Wednesday, January 26, 2011

Test Driving a Prius

I got into a car accident at the beginning of the year. It wasn't my fault, and no one was injured. However, my Truck was no longer drivable, due to the damage. More on this in another post after it is all settled.

So, I needed a car to drive. I called my brother, who, due to the death of his Father-in-law, had an extra car. This car happened to be a second generation Toyota Prius. I have never driven a Prius before. It is "different."

It is designed as a "futuristic" car, with many displays and controls that are digital, electronic, and/or computerized. This can be a hassle to deal with. For example, instead of moving a lever or turning a knob to adjust the heater, you have to press the "Climate" button, look for the temperature adjustment on the computer screen, then press the up or down button and set the temperature to whatever degree you want. That in itself is a hassle. What's better, 72 degrees? 73 degrees? 74 degrees? You get the picture. How much easier it is to just turn a knob. Hotter? Turn the knob to the right. Cooler? Turn the knob to the left.

Then there's the "Speedometer." It is digital, and more or less in the left center of the dash board. All this information, engine temperature, oil pressure, fuel level, and speed should be right in front of the Driver's eyes, not towards the center of the car. And the center touch screen for the Climate, Audio, etc, controls is in the center of the car, below the dash.

This means that the Driver is constantly taking his eyes off the road in front of him, to look left or center and down, to make adjustments to his speed, temperature, radio stations, etc. This is dangerous. You have to "learn" how to disregard all of this and keep your eyes on the road. A friend of mine has said that she always sees Prius drivers in accidents. Personally, I haven't seen an increase in accidents involving Prius Drivers, but if it does happen, I wouldn't doubt it.

But, I did consider buying one to replace my wrecked truck. So I rented the newer 3rd generation Prius. The Dash board info center is even closer to center than the 2nd generation! It is better that they put it deep inside a "hole" in the dash to help with sun glare, but more to the center? They should have moved it more to the Driver's side.

Some of the controls were made more in tune with conventional cars, as the climate control is now separate buttons NOT on a computer touch screen.

The radio in the cheaper models are also separate manual buttons not on the computer touch screen.

The one I rented had the Navigation option which had all the radio controls on the computer touch screen. And it came with a GPS navigation system. This too was a distracting device, but it can be turned off, and since it includes a back-up camera when you put the car in reverse, it is a good option for safety.

Performance wise, the engine has more "Pep" than the 2nd generation. It also can be placed in 3 different modes, Electric, Evo, and Power. Electric means it will run only on the electric motor up to a certain speed, about 20 mph. Evo means it is in "normal" mode, and drives much like the 2nd generation. Power mode makes noticeable "OOMPH." In this mode, the car uses more of the gasoline engine to power the car and thus gets less miles per gallon.

As I drove this car for 2 days, it impressed me for what it does best, save gas. I got over 50 miles per gallon in a combination of City and Highway driving. I did notice a drop when in power mode.

But it did not impress me as the kind of car I need for my everyday duties.
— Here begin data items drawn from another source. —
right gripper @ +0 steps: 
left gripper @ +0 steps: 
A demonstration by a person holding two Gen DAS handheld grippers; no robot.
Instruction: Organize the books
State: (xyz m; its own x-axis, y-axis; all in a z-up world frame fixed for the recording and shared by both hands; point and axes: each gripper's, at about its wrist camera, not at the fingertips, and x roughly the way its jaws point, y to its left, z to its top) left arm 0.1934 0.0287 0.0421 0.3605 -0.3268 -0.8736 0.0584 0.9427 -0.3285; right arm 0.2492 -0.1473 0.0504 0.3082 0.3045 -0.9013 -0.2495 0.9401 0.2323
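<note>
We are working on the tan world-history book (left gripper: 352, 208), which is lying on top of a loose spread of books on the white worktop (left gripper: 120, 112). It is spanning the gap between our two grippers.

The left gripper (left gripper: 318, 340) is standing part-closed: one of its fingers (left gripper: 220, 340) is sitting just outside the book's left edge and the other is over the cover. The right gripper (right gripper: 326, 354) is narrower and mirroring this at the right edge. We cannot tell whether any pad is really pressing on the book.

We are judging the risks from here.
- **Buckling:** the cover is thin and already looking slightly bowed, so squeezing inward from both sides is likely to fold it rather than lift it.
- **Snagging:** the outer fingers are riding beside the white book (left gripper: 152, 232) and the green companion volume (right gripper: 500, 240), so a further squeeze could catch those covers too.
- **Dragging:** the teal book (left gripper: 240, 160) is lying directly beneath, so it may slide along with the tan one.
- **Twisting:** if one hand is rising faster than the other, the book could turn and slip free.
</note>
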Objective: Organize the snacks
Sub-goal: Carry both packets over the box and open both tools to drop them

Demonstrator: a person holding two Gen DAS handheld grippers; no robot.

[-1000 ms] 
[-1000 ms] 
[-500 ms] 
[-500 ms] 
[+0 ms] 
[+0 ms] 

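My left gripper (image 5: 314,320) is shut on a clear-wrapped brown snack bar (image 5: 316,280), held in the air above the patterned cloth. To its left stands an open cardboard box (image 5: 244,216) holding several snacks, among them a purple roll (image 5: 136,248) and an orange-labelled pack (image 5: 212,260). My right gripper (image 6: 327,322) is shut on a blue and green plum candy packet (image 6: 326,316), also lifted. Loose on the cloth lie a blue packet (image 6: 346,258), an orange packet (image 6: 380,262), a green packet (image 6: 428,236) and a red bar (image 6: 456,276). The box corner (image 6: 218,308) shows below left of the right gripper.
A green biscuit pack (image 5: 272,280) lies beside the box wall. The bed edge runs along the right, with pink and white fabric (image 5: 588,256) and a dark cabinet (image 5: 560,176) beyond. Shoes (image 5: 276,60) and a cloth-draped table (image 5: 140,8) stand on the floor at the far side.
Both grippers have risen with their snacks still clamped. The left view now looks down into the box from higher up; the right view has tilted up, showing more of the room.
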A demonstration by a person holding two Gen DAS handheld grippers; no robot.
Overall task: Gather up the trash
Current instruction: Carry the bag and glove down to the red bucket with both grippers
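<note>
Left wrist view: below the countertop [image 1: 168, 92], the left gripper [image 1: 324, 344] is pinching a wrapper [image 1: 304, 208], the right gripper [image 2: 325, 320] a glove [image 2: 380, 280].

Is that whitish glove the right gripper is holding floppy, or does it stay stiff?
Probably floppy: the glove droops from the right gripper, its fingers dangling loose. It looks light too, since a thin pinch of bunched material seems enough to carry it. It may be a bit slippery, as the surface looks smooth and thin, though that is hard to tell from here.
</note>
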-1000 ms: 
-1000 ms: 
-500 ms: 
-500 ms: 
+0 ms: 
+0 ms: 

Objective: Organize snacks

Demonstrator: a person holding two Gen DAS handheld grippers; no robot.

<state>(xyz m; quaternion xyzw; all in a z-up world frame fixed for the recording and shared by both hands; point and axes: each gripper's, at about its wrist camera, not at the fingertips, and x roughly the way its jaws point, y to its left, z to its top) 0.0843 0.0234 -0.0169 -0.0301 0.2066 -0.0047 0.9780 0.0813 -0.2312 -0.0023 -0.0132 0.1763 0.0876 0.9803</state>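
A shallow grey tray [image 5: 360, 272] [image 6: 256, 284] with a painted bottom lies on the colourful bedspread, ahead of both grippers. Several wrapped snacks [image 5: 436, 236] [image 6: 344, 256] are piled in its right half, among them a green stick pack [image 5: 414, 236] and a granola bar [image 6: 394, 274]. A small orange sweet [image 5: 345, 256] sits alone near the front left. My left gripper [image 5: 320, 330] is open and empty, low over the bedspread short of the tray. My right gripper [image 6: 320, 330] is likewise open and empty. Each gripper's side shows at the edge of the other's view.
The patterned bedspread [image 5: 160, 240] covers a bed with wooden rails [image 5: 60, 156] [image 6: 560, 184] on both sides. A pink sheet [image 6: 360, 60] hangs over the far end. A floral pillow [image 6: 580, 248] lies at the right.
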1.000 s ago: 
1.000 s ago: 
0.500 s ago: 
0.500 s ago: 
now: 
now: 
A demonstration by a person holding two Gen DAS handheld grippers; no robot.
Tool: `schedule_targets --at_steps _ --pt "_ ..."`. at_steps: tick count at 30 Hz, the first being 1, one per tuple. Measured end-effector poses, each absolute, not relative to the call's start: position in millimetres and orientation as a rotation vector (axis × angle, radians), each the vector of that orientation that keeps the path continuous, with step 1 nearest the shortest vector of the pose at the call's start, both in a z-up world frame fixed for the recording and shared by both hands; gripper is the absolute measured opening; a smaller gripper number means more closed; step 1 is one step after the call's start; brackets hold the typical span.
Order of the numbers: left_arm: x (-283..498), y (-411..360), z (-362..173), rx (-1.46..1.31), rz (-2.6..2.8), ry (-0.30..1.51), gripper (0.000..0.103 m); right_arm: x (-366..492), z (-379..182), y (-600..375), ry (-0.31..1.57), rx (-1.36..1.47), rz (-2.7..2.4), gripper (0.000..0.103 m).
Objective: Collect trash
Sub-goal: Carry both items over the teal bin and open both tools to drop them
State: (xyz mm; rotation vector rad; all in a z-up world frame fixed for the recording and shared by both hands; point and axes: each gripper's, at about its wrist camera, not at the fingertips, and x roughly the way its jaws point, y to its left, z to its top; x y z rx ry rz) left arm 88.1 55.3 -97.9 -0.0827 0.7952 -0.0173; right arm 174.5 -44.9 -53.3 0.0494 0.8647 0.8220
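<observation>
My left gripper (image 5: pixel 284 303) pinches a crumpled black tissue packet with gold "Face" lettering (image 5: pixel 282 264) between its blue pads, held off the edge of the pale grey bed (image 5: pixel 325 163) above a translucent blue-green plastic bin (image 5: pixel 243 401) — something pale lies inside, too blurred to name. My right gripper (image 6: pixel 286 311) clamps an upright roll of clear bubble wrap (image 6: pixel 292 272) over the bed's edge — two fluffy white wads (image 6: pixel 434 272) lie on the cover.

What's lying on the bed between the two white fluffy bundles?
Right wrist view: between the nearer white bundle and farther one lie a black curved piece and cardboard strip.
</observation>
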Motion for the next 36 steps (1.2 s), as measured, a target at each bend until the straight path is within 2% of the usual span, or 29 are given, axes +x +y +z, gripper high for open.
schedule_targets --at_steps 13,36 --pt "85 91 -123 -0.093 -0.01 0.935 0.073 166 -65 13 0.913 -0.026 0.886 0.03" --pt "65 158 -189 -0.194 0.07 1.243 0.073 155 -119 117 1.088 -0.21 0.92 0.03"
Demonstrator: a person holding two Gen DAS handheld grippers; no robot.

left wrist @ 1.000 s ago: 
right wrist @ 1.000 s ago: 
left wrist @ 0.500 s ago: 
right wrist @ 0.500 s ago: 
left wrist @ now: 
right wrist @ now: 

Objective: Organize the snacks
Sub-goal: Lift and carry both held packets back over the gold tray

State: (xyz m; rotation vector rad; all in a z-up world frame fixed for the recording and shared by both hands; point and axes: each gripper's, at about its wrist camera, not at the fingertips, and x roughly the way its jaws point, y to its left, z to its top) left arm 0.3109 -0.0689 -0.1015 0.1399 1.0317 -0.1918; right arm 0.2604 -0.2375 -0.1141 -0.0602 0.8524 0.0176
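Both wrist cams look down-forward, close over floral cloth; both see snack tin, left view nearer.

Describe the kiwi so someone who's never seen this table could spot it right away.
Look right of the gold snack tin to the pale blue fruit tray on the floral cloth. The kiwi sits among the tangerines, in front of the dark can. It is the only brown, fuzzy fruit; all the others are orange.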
For me, it would be a great second car, just to go to work, IF I had a long commute, which I don't.

And also, it does not make sense to me, but the older 2nd generation one seems to be better than the new one. The newer one has better controls and comforts, even more power. But the older one seems to do it's job better, even though I got less miles per gallon.

If you're interested in a Prius, it is a comfortable roomy car and gets excellent gas mileage. And with gasoline prices set to rise over 4 dollars per gallon in the United States, it may be the hot car to have. I may regret not buying one, but we'll see what happens.